** Data below follows **

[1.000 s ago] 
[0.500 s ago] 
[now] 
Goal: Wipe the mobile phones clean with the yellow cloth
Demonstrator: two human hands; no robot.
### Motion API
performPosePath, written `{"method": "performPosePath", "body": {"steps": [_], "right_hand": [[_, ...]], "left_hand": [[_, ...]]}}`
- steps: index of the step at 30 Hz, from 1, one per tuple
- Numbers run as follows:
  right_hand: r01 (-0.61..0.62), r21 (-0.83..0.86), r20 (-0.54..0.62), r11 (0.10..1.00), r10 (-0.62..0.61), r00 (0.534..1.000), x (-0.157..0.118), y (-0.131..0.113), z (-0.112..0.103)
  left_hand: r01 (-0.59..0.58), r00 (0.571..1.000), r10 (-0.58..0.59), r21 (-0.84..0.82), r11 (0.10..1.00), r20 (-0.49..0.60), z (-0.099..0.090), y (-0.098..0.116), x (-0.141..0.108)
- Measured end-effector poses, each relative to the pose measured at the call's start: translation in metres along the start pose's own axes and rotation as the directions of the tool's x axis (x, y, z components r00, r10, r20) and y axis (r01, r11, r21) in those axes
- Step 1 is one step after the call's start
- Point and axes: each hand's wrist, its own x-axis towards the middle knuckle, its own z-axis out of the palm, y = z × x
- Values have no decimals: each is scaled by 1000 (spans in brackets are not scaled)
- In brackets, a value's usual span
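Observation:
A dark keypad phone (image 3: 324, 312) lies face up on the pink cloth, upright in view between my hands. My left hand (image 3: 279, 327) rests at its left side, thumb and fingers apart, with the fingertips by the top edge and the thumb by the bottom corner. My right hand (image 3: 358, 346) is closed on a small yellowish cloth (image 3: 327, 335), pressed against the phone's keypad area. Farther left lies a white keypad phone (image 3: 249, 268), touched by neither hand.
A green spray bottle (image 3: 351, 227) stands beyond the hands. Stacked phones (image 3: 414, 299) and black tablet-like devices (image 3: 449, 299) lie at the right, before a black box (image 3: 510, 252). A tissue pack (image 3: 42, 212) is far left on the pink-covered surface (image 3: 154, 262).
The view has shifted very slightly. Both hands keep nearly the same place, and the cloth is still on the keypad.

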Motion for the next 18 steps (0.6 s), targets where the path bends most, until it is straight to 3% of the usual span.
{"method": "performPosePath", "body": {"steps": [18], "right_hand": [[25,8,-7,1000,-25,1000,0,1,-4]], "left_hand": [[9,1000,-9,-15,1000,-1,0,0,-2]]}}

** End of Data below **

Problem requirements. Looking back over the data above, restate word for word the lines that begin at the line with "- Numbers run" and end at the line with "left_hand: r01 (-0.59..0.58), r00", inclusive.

Exercise answer.
- Numbers run as follows:
  right_hand: r01 (-0.61..0.62), r21 (-0.83..0.86), r20 (-0.54..0.62), r11 (0.10..1.00), r10 (-0.62..0.61), r00 (0.534..1.000), x (-0.157..0.118), y (-0.131..0.113), z (-0.112..0.103)
  left_hand: r01 (-0.59..0.58), r00 (0.571..1.000), r10 (-0.58..0.59), r21 (-0.84..0.82), r11 (0.10..1.00), r20 (-0.49..0.60), z (-0.099..0.090), y (-0.098..0.116), x (-0.141..0.108)

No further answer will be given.